[Start of Attachment]

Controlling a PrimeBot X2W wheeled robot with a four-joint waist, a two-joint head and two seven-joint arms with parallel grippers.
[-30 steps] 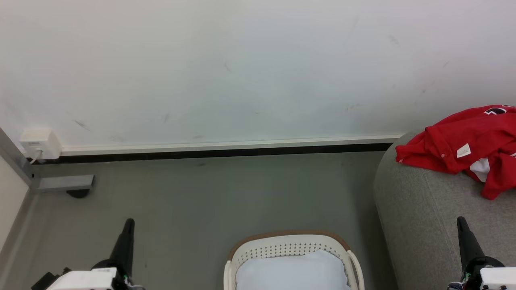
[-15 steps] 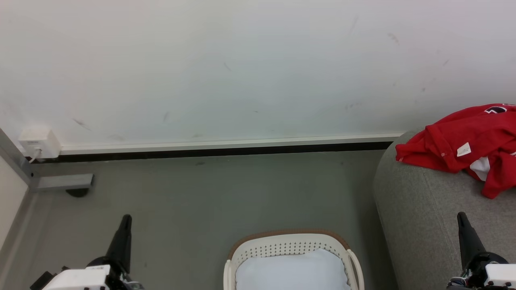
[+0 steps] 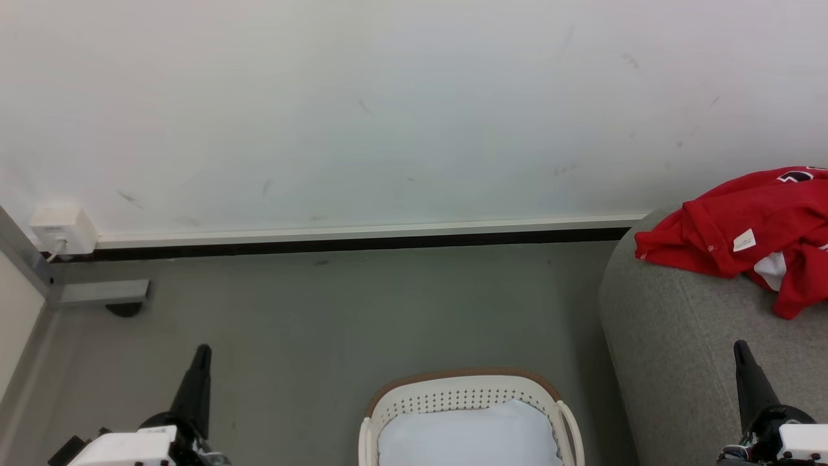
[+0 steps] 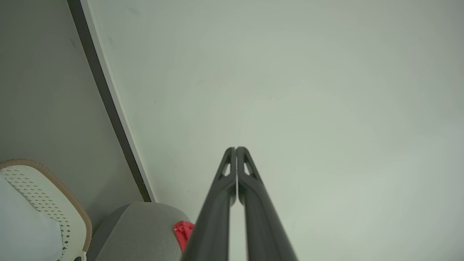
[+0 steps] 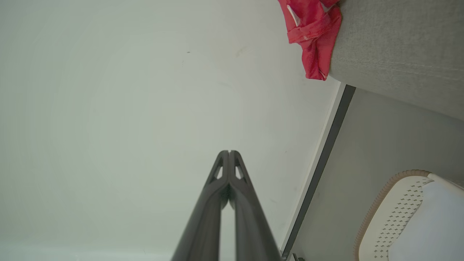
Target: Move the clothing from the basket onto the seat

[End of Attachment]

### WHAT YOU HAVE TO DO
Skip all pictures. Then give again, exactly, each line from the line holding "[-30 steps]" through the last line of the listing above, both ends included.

### RESPONSE TO THIS TASK
[-30 steps] 
[-15 steps] 
[+0 steps] 
[+0 steps] 
[+0 steps] 
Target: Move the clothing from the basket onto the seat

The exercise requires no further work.